• **YOUR GOAL**
Look through the records below for lines containing the string "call", and report how many there are, nothing else.

(GIVEN INFORMATION Opens)

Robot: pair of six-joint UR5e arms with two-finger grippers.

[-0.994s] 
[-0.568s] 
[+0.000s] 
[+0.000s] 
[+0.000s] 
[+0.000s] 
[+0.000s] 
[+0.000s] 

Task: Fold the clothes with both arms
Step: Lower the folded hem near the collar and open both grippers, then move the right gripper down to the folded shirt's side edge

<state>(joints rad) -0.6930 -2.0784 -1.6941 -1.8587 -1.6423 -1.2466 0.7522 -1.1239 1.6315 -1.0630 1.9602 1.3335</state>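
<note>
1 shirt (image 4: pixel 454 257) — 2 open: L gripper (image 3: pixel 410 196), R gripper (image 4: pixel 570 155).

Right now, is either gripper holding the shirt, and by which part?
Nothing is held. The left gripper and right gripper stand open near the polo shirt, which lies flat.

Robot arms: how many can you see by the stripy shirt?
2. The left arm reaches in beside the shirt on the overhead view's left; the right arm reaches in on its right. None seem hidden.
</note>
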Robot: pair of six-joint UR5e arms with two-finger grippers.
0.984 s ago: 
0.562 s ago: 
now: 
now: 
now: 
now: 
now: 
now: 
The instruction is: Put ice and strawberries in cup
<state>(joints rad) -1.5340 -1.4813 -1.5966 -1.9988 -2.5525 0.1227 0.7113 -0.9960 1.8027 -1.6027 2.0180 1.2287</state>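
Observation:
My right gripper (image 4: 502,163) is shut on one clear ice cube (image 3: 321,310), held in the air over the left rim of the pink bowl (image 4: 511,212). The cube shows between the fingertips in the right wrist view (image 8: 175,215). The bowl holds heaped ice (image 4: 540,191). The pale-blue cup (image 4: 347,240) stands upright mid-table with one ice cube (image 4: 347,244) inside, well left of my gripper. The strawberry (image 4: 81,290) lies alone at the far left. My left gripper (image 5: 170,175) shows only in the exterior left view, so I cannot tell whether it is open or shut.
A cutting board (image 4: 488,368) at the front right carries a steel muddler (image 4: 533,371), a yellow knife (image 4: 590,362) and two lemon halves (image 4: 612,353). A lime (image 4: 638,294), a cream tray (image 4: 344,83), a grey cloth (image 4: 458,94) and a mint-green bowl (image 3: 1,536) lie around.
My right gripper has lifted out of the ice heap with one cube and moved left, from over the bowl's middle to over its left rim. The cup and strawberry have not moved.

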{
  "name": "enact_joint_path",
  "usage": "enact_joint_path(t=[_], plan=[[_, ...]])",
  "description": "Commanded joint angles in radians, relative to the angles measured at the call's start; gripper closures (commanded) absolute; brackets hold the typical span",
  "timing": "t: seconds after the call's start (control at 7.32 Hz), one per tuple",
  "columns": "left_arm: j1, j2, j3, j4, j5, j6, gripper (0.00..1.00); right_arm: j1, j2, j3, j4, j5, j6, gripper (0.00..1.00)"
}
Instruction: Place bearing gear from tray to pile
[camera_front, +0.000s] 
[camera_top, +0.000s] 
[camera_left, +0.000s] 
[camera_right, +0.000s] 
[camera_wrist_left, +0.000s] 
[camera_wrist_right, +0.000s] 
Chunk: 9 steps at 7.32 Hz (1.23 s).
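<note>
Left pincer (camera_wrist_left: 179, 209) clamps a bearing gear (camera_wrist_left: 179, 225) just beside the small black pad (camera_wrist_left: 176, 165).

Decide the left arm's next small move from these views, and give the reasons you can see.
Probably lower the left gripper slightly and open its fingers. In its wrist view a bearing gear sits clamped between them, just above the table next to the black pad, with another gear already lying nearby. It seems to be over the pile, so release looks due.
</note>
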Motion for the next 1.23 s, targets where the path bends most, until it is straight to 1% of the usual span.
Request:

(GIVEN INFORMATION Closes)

• **REPLY TO THE EXERCISE**
2